Ranson Janice M, Bucholc Magda, Lyall Donald, Newby Danielle, Winchester Laura, Oxtoby Neil P, Veldsman Michele, Rittman Timothy, Marzi Sarah, Skene Nathan, Al Khleifat Ahmad, Foote Isabelle F, Orgeta Vasiliki, Kormilitzin Andrey, Lourida Ilianna, Llewellyn David J
University of Exeter Medical School, College House, St Luke's Campus, Heavitree Road, Exeter, EX1 2LU, UK.
Cognitive Analytics Research Lab, School of Computing, Engineering & Intelligent Systems, Ulster University, Derry, UK.
Brain Inform. 2023 Feb 24;10(1):6. doi: 10.1186/s40708-022-00183-3.
Progress in dementia research has been limited, with substantial gaps in our knowledge of targets for prevention, mechanisms for disease progression, and disease-modifying treatments.
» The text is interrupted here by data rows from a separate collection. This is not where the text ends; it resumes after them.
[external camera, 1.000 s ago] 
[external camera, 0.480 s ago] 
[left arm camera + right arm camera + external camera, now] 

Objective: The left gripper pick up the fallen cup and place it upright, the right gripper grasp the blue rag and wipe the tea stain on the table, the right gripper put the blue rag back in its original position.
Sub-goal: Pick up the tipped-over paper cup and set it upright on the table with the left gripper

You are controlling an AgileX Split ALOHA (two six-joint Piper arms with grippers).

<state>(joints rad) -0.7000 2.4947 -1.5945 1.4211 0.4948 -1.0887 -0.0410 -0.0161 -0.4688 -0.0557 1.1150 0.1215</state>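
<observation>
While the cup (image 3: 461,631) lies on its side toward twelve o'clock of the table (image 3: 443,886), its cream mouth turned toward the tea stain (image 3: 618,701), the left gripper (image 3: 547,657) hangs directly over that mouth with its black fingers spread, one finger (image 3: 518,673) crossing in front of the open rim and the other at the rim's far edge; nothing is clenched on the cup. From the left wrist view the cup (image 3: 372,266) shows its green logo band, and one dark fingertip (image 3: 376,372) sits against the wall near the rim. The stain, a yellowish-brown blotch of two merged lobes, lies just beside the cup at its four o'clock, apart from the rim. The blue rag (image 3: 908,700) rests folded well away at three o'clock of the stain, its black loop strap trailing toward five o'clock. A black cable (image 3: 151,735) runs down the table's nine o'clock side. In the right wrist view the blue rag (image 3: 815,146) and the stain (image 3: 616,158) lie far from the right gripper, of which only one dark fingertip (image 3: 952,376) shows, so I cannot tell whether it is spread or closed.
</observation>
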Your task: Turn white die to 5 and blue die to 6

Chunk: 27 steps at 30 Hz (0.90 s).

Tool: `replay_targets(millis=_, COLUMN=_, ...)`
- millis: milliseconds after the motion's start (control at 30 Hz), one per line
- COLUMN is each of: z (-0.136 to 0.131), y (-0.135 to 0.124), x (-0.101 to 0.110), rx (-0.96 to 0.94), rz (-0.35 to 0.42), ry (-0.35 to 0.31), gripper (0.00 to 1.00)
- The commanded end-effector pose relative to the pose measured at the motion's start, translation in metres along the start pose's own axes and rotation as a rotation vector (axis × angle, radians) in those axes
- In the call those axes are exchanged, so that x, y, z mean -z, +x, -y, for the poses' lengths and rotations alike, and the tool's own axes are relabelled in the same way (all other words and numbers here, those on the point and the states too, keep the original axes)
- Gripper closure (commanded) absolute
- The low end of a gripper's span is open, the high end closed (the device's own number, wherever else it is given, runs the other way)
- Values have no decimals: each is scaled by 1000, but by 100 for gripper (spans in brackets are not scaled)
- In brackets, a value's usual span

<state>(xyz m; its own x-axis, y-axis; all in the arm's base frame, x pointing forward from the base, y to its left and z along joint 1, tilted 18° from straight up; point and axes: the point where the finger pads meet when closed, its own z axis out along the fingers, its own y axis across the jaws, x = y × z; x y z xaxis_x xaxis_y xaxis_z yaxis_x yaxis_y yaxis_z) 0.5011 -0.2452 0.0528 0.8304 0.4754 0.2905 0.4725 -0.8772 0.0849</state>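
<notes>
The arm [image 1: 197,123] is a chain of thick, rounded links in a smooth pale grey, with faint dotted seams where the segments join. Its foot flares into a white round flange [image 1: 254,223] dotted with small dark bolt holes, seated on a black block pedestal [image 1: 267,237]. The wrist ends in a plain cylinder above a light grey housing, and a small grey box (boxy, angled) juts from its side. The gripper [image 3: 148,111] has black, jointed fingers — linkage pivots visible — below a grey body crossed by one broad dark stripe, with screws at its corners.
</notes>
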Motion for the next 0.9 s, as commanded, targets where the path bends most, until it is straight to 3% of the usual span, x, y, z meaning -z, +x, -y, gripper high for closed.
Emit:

The growing availability of multimodal data sets opens possibilities for the application of machine learning and artificial intelligence (AI) to help answer key questions in the field. We provide an overview of the state of the science, highlighting current challenges and opportunities for utilisation of AI approaches to move the field forward in the areas of genetics, experimental medicine, drug discovery and trials optimisation, imaging, and prevention. Machine learning methods can enhance results of genetic studies, help determine biological effects and facilitate the identification of drug targets based on genetic and transcriptomic information. The use of unsupervised learning for understanding disease mechanisms for drug discovery is promising, while analysis of multimodal data sets to characterise and quantify disease severity and subtype are also beginning to contribute to optimisation of clinical trial recruitment. Data-driven experimental medicine is needed to analyse data across modalities and develop novel algorithms to translate insights from animal models to human disease biology. AI methods in neuroimaging outperform traditional approaches for diagnostic classification, and although challenges around validation and translation remain, there is optimism for their meaningful integration to clinical practice in the near future. AI-based models can also clarify our understanding of the causality and commonality of dementia risk factors, informing and improving risk prediction models along with the development of preventative interventions. The complexity and heterogeneity of dementia requires an alternative approach beyond traditional design and analytical approaches. Although not yet widely used in dementia research, machine learning and AI have the potential to unlock current challenges and advance precision dementia medicine.
痴呆症研究进展有限,在预防靶点、疾病进展机制和疾病修饰治疗等方面,我们的认知存在重大差距。多模态数据集日益丰富,为应用机器学习和人工智能(AI)来回答该领域的关键问题带来了可能性。我们概述了科学现状,强调了利用人工智能方法推动该领域在遗传学、实验医学、药物发现与试验优化、成像以及预防等领域发展的当前挑战与机遇。机器学习方法可以提高基因研究的结果,帮助确定生物学效应,并基于基因和转录组信息促进药物靶点的识别。使用无监督学习来理解药物发现的疾病机制很有前景,同时分析多模态数据集以表征和量化疾病严重程度及亚型也开始有助于优化临床试验招募。需要数据驱动的实验医学来跨模态分析数据,并开发新算法,将动物模型的见解转化为人类疾病生物学。神经成像中的人工智能方法在诊断分类方面优于传统方法,尽管在验证和转化方面仍存在挑战,但人们对其在不久的将来有意义地整合到临床实践持乐观态度。基于人工智能的模型还可以阐明我们对痴呆症风险因素因果关系和共性的理解,为风险预测模型提供信息并加以改进,同时推动预防性干预措施的发展。痴呆症的复杂性和异质性需要一种超越传统设计和分析方法的替代方法。尽管机器学习和人工智能在痴呆症研究中尚未广泛应用,但它们有潜力解决当前的挑战并推动精准痴呆症医学的发展。